Lacazette appears to be flourishing with Aubameyang to his left, whilst Torreira has looked a breath of fresh air when he’s come on. In terms of other new players, Guendouzi has impressed hugely for a 19-year old plucked straight from Ligue 2 and we’re all hopeful that Sokratis can recapture some of his imperious 16/17 Dortmund form. We should also begin to see more of Bernd Leno in goal as the season progresses, with Emery favouring a modern, ball-playing keeper (we won’t mention Petr’s nifty footwork).
However, the old defensive frailties are clearly still there and we simply don’t have a squad to rival the best in the league right now. But so many years of gradual decline, dated tactics and transfer market stagnation is never going to be fixed in one summer.
Instead, patience is the order of the day and we’ll know far more about our progress this time next year (eh Rodney?). Of course, the big task is getting ourselves back into the Champions League as soon as possible. Will it happen this season? In truth, I just don’t know.

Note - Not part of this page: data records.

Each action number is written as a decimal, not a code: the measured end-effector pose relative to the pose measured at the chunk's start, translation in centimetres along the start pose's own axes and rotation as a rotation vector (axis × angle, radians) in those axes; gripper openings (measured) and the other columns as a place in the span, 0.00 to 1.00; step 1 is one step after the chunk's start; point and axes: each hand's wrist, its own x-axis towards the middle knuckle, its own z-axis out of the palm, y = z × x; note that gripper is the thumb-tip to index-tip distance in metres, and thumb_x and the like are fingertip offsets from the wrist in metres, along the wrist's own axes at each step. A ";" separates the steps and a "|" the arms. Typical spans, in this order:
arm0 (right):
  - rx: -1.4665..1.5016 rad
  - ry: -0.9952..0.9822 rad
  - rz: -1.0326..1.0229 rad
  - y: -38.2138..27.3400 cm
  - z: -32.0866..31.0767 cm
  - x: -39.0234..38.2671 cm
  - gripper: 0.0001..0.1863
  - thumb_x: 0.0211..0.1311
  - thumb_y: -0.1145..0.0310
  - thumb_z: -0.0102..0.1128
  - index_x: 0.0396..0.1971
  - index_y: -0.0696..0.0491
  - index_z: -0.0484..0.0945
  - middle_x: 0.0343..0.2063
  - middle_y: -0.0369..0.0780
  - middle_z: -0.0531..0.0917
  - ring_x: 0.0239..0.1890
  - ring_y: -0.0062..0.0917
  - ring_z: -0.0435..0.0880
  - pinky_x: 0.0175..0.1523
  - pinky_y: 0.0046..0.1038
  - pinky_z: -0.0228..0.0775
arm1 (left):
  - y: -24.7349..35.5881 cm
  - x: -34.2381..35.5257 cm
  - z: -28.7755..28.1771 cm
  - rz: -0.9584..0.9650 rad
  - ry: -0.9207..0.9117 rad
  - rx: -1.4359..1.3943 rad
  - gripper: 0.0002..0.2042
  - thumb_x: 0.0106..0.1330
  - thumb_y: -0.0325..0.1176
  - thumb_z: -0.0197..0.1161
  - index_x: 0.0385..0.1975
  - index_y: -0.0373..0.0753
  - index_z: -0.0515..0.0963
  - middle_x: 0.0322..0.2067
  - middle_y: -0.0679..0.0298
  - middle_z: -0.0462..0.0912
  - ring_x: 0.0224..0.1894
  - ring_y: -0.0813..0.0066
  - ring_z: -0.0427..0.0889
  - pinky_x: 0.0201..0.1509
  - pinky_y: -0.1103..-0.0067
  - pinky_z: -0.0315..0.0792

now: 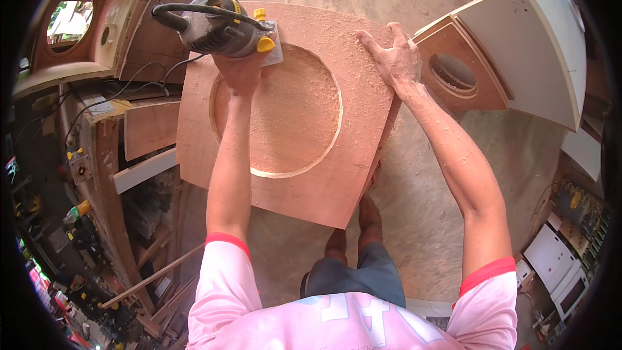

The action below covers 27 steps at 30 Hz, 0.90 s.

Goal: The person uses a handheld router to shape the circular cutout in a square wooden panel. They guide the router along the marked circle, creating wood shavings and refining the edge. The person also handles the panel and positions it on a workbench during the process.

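A corded trim router (223,29) with a dark body, yellow knobs and a clear base is held in my left hand (241,72), fingers wrapped around its lower part. Its base sits over the upper edge of a large circular cut, outlined by a pale ring, in a reddish wooden panel (285,198). Sawdust is scattered inside the circle and along the panel's upper right. My right hand (396,61) grips the panel's right edge, with thumb and forefinger spread on top and the other fingers partly hidden over the side. The router's bit is out of sight.
Wooden speaker-like boxes with round holes stand at the upper left (103,58) and right (453,74). The router's black cord (139,84) trails left over a cluttered wooden bench (103,155). Below the panel are my legs and the concrete floor (421,220).
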 end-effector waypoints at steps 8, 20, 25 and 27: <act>0.030 -0.033 0.019 -0.1 -0.1 0.0 0.53 0.55 0.19 0.58 0.62 0.54 0.74 0.44 0.56 0.83 0.49 0.49 0.87 0.47 0.49 0.84 | 0.3 -1.1 3.0 0.001 -0.036 -0.045 0.35 0.45 0.22 0.83 0.56 0.36 0.73 0.50 0.62 0.83 0.51 0.73 0.84 0.60 0.74 0.82; 0.023 -0.007 0.009 -0.1 -0.1 -0.1 0.56 0.54 0.19 0.58 0.65 0.55 0.72 0.46 0.58 0.83 0.52 0.51 0.86 0.53 0.52 0.80 | 0.1 -3.2 5.5 0.018 -0.027 0.068 0.28 0.47 0.26 0.84 0.49 0.35 0.80 0.45 0.64 0.87 0.46 0.77 0.87 0.55 0.77 0.82; 0.007 0.048 0.003 0.0 0.3 -0.1 0.53 0.54 0.19 0.59 0.62 0.54 0.75 0.45 0.56 0.84 0.52 0.48 0.86 0.53 0.50 0.80 | 0.8 -4.3 6.8 0.024 -0.040 0.136 0.22 0.48 0.28 0.84 0.44 0.35 0.85 0.40 0.66 0.90 0.42 0.79 0.88 0.51 0.78 0.83; -0.002 0.066 0.005 0.0 0.4 -0.1 0.52 0.54 0.19 0.59 0.60 0.53 0.76 0.44 0.54 0.85 0.51 0.47 0.87 0.52 0.49 0.81 | 1.0 -4.8 7.2 0.003 -0.028 0.106 0.22 0.48 0.29 0.84 0.44 0.35 0.85 0.39 0.66 0.90 0.41 0.80 0.88 0.49 0.79 0.83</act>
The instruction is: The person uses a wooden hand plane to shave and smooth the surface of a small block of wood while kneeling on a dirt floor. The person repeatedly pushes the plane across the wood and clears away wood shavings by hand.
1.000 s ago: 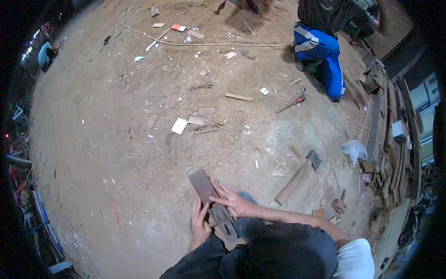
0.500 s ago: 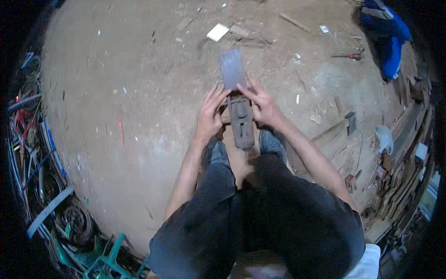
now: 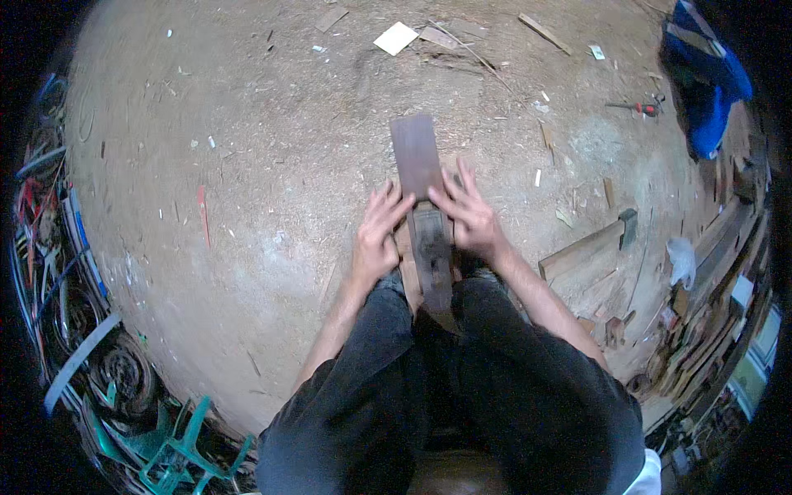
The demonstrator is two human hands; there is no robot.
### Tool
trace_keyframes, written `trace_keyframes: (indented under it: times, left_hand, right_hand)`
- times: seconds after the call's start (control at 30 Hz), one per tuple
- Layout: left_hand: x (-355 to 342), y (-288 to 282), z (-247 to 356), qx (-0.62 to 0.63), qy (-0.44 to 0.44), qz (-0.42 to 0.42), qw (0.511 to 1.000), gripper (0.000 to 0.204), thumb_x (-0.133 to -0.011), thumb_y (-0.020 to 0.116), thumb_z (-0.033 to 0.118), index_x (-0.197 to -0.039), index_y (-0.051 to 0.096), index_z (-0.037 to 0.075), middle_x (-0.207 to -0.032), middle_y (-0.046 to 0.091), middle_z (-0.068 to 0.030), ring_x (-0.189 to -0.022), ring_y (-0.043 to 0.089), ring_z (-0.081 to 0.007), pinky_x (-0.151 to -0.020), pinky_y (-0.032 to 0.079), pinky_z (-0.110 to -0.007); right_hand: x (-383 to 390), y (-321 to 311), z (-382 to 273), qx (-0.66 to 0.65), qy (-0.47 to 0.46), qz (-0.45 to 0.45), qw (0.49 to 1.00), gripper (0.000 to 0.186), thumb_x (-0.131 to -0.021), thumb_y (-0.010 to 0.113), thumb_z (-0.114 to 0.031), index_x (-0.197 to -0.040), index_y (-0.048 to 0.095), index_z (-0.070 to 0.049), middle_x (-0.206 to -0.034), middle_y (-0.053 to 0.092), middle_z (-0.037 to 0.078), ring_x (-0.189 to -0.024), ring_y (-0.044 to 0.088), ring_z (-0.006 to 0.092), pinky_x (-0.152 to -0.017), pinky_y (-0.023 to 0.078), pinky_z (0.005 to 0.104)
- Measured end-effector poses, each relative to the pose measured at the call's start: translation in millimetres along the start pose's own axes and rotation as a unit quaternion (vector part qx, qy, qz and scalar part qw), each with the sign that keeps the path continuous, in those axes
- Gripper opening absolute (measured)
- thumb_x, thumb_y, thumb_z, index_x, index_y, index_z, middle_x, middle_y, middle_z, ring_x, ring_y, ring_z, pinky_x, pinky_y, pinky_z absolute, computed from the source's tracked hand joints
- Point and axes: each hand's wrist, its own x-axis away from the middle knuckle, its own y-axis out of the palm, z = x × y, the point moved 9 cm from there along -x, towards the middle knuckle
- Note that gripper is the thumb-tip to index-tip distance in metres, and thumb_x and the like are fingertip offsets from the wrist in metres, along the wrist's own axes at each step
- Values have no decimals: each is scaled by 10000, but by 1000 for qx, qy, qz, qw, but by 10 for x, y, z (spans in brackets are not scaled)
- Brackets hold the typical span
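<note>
A flat dark wooden board lies lengthwise in front of me, its near end against a dark wooden tool like a hand plane with a slot in it. A lighter piece of wood shows beneath, between my legs. My left hand holds the board's near left corner with its fingertips. My right hand holds the right side, one finger on the board and others raised along its edge. Both hands are slightly blurred, and the undersides of the pieces are hidden.
An axe and a red-handled tool lie on the floor at right. A person's blue-clad leg is at upper right. Stacked planks and a plastic bag line the right; metal scrap and green plastic line the left.
My view has tipped down since a second ago, showing more of my legs. Over the last half second both hands, the board and the tool have shifted back toward my body.
</note>
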Motion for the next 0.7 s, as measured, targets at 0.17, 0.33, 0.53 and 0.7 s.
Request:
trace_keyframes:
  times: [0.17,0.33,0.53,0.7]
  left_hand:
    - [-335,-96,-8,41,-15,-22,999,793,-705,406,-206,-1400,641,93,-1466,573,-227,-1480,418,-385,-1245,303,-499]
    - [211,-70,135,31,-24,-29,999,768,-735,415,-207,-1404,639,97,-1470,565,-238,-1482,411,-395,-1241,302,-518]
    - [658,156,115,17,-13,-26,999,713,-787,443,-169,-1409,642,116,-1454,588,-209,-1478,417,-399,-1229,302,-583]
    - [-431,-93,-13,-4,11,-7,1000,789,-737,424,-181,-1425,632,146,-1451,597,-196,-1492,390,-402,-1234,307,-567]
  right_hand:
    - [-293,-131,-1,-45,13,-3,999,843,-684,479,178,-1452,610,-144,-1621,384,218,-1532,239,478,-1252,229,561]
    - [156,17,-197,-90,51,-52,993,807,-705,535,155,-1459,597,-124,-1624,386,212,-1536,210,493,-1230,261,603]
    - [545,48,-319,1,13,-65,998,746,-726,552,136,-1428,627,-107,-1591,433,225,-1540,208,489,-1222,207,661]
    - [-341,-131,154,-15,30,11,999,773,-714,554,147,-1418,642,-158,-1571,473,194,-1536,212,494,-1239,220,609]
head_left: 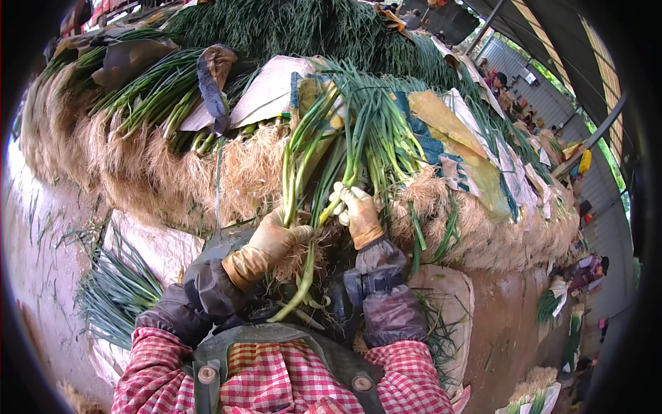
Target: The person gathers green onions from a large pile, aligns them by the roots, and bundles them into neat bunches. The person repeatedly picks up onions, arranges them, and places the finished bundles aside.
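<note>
My left hand (pixel 267 243), in a pale, dirt-stained glove, is closed round a few green onions (pixel 292 165) whose green stalks point away from me and whose roots hang below the fist. Gloved likewise, my right hand (pixel 361 215) pinches a yellowish green onion stalk (pixel 327 213) just right of the left hand. Between my wrists and over my lap dangles a loose pale-green leaf (pixel 303 290). Right behind the right hand, more green onions (pixel 379 152) lie fanned over the pile, roots toward me. My fingertips partly hide the pinched stalk.
A long heap of green onions with shaggy tan roots (pixel 165 155) spans the space before me, partly covered by paper and plastic sheets (pixel 455 141). Dark-green leaves (pixel 124 286) lie at my left on pale sheeting. Other people (pixel 589 272) sit far right.
</note>
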`<act>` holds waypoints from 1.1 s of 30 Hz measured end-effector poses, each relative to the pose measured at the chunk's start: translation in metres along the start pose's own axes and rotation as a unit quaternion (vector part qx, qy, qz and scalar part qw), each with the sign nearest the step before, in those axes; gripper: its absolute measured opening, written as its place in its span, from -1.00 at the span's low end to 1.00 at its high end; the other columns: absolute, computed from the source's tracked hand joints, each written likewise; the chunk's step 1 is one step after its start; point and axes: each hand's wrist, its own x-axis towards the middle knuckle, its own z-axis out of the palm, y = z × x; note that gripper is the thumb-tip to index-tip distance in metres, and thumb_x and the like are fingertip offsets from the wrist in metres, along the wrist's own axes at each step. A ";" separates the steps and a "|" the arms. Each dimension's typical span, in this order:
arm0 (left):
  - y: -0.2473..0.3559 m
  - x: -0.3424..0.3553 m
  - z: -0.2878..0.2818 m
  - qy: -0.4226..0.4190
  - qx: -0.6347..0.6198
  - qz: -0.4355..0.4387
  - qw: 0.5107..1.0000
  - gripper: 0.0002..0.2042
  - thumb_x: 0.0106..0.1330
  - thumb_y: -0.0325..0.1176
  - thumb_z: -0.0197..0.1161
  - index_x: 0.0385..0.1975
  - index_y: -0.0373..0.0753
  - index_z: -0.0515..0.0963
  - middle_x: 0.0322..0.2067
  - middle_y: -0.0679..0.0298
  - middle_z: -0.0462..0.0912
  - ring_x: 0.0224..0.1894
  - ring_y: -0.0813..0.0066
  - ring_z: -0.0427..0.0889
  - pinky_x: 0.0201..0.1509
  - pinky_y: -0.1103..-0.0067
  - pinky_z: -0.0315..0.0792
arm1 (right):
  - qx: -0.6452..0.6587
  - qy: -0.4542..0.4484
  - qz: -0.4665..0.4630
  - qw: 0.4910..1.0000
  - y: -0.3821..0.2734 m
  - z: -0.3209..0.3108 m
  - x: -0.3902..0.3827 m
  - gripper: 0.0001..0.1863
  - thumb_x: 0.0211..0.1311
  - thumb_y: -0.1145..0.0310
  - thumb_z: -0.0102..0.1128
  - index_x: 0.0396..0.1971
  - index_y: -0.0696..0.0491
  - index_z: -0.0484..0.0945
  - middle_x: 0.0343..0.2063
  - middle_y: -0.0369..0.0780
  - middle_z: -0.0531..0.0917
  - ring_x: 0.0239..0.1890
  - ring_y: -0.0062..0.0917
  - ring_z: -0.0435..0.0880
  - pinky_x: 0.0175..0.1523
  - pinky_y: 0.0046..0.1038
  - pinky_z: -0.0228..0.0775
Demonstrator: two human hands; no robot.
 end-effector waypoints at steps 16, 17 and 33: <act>-0.016 -0.004 0.010 0.009 0.041 -0.003 0.999 -0.79 0.13 -0.64 0.31 -0.26 -0.28 0.51 -0.43 0.39 0.58 -0.44 0.64 0.53 -0.36 0.70 0.44 | -0.186 0.229 -0.170 0.940 -0.049 0.021 -0.086 -0.75 0.42 0.20 -0.01 -0.15 0.07 0.48 -0.42 -0.31 0.61 -0.46 -0.70 0.55 -0.43 -0.68 0.42; -0.016 -0.006 0.013 -0.024 0.051 0.005 0.998 -0.82 0.13 -0.64 0.30 -0.31 -0.27 0.51 -0.43 0.42 0.56 -0.39 0.66 0.51 -0.29 0.70 0.44 | -0.160 0.183 -0.166 0.956 -0.035 0.017 -0.078 -0.73 0.40 0.19 0.03 -0.12 0.08 0.47 -0.39 -0.31 0.61 -0.44 -0.69 0.56 -0.43 -0.66 0.43; -0.018 0.001 0.008 0.114 0.078 0.037 0.990 -0.75 0.18 -0.57 0.30 -0.14 -0.35 0.49 -0.42 0.32 0.62 -0.44 0.61 0.57 -0.36 0.66 0.51 | -0.184 0.145 -0.239 0.942 -0.031 0.030 -0.140 -0.70 0.44 0.26 -0.06 -0.08 0.20 0.47 -0.44 -0.23 0.58 -0.53 -0.62 0.55 -0.43 -0.62 0.44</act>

Top four is certainly not out of the question – but it’ll be tough with so many changes and we’ll need to raise our game in those big ties. City and Liverpool are miles ahead right now, while Chelsea look rejuvenated under Sarri and could be on for a decent year with Hazard. Tottenham and United haven’t had the most consistent of starts either but you’d certainly wager that both will improve.
The Europa League is our other route, of course – but you simply cannot bank on winning that tournament with so many variables and matches to be played. However, we’ve certainly got the right man for the job in Emery should we go deep into the competition, with the Basque coach having masterminded Sevilla’s famous hat-trick of Europa League wins.
You wouldn’t put your money on us making it right now with any degree of certainty – but a strong season from the likes of Mesut, Aubameyang, Lacazette, Ramsey and co could put us right in the mixer. On top of that, some much-needed improvement from the likes of Mustafi and Xhaka would really strengthen our chances (what can I say? I’m a dreamer).
If we do it, maybe then we can look at the next step towards getting back to The Arsenal of old and fighting for the big ones. Champions League money partnered with a new Adidas deal (starting next season) will go a long way to improving the transfer budget, for starters.
Right now, though, it’s just nice to have something different, free of all that toxicity and negativity that was so prominent over the last couple of years. For want of a better phrase, it’s a “project”. And if it fails, it least we’d have failed trying something new.